The State introduced evidence at trial which showed that Delmus Kelley originally rented the car on March 14, 1984 from Holiday Payless for Beardsley’s use in a job that Kelley had helped him obtain. Beardsley was to return the car one week later. He did not do so, and Kelley was unable to locate either Beardsley or the car. The car suddenly appeared back in Holiday Payless’ lot about three weeks later on April 4, with the keys in the front seat. It had been driven 7,532 miles. Kelley paid the $1,200.00 bill and was never reimbursed by Beardsley.

On April 21, the car was stolen from the Holiday Payless lot. It was not recovered until Beardsley and Montgomery were arrested on May 4 at the service station in Missouri. The car’s Texas license plates were found in the trunk. A Mississippi license plate registered to Sandra Long had been affixed to the rear of the car. The car also bore a Mississippi inspection sticker. Montgomery was operating the car with a set of duplicate keys. Holiday Pay-less’ owner testified that its cars were rented only with the original manufacturer’s keys. In the trunk of the car, Officer Barker found a suitcase containing a plastic card bearing Beardsley’s name.

Beardsley offered testimony through Sandra Long that he had been a guest at her home in Fulton, Mississippi from March 23 until May 2. Long was a nurse, and Beardsley had asked her for medical treatment because he was ill. She stated that he arrived in the red Chevrolet accompanied by Montgomery. Montgomery stayed for only two days, then drove off in the car leaving Beardsley with Long. According to Long’s testimony, Montgomery returned on May 2 in the same red Chevrolet, and he and Beardsley left the Long residence together. They were arrested two days later.

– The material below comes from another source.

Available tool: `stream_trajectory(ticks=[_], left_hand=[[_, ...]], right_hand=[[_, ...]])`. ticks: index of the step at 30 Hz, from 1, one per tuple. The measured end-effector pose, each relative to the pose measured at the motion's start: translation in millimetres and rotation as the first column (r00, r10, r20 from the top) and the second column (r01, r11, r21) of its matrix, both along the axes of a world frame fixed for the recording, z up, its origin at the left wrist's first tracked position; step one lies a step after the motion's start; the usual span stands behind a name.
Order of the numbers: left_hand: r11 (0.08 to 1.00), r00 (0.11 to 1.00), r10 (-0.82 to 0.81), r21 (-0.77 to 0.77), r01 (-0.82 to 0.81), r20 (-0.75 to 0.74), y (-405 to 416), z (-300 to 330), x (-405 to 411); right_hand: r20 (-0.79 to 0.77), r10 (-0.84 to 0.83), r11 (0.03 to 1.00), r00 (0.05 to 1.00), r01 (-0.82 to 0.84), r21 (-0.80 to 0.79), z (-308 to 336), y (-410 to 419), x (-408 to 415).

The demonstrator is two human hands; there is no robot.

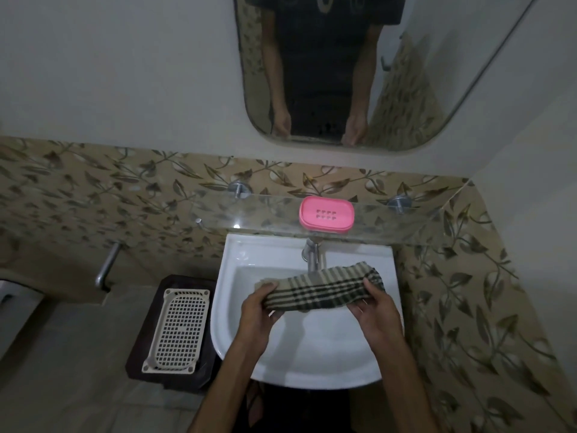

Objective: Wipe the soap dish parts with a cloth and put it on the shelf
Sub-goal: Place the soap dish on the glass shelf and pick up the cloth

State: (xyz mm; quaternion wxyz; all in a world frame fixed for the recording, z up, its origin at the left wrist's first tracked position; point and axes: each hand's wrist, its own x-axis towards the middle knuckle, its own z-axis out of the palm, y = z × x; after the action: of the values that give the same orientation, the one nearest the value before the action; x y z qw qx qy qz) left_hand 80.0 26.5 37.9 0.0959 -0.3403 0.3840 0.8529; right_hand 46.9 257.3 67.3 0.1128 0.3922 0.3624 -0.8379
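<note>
While both hands (257, 310) (376, 310) grip folded checked cloth (321, 289), pink oval soap dish (326, 215) sits, seemingly assembled, on glass shelf (268, 217).

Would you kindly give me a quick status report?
Both hands, left and right, grip the cloth over the sink. Soap dish on glass shelf. Nothing blocking.

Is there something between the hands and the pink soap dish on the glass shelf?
Nothing visible. Both hands, left and right, hold the checked cloth over the white sink; the pink plastic soap dish sits on the glass shelf beyond.
</note>
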Motion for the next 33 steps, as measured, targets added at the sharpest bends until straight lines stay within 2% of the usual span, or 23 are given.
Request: stream_trajectory(ticks=[4,7,10,13,16,19,22,26,29,33], left_hand=[[0.969,0.996,0.027,-0.248,-0.006,0.082,-0.7,-4.1,-1.3],[0.969,1.000,-0.002,-0.247,0.003,0.004,-5.7,-1.5,-2.1],[0.969,0.993,-0.105,-0.231,0.088,-0.060,-10.6,-2.7,-2.5],[0.948,0.991,-0.129,-0.297,0.116,-0.024,-16.8,-7.5,0.3],[0.943,0.991,-0.132,-0.313,0.113,-0.039,-26.1,-9.5,7.0],[0.925,0.995,-0.087,-0.366,0.100,0.053,-33.1,-15.6,16.7],[0.901,0.994,0.021,-0.432,0.030,0.111,-43.8,-25.0,29.9],[0.893,0.965,0.213,-0.432,-0.129,0.153,-68.5,-33.5,49.1],[0.876,0.902,0.389,-0.377,-0.299,0.186,-101.9,-46.2,65.2],[0.788,0.793,0.556,-0.459,-0.410,0.247,-158.1,-70.7,90.7]], right_hand=[[0.091,-0.034,0.995,0.995,0.043,-0.093,-15.6,6.1,10.1],[0.042,-0.070,0.981,0.997,0.077,-0.177,-21.5,15.6,17.9],[0.050,0.005,0.967,0.999,0.008,-0.255,-27.2,21.8,21.6],[0.048,0.160,0.973,0.986,-0.150,-0.177,-26.2,18.0,18.6],[0.043,0.224,0.971,0.974,-0.219,-0.093,-37.2,22.2,11.8],[0.055,0.331,0.943,0.942,-0.332,0.015,-44.9,20.6,9.4],[0.078,0.460,0.832,0.885,-0.460,0.312,-42.8,-2.6,4.3],[-0.022,0.664,0.598,0.748,-0.512,0.616,-26.6,-56.2,-7.5],[-0.021,0.797,0.450,0.604,-0.569,0.688,-29.2,-119.0,-22.4],[0.049,0.913,0.231,0.406,-0.612,0.757,-52.6,-212.5,-45.1]])
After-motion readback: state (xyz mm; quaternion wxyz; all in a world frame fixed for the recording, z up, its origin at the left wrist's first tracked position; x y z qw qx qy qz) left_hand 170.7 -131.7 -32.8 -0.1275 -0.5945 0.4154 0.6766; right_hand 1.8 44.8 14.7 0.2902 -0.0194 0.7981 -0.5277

We first address the sufficiency of the evidence. The standard to be applied in a case based upon circumstantial evidence is whether any rational trier of fact could have found the essential elements of the crime beyond a reasonable doubt. Wilson v. State, 654 S.W.2d 465, 471 (Tex.Crim. App.1983) (opinion on rehearing). All of the evidence is viewed in the light most favorable to the jury’s verdict. Jackson v. Virginia, 443 U.S. 307, 318-19, 99 S.Ct. 2781, 2788-89, 61 L.Ed.2d 560 (1979); Griffin v. State, 614 S.W.2d 155, 159 (Tex.Crim. App.1981).

The elements of theft of property under Tex.Penal Code Ann. § 31.03 (Vernon Supp.1985) are: (1) unlawful appropriation of the property; and (2) with intent to deprive the owner of the property. “Appropriate” is defined in relevant part in Tex.Penal Code Ann. § 31.01(5)(B) as “to acquire or otherwise exercise control over property other than real property.” Section 31.03(b) provides that “appropriation” is “unlawful” if it is without the owner’s effective consent, or if the property is stolen and the actor appropriates the property knowing it was stolen by another.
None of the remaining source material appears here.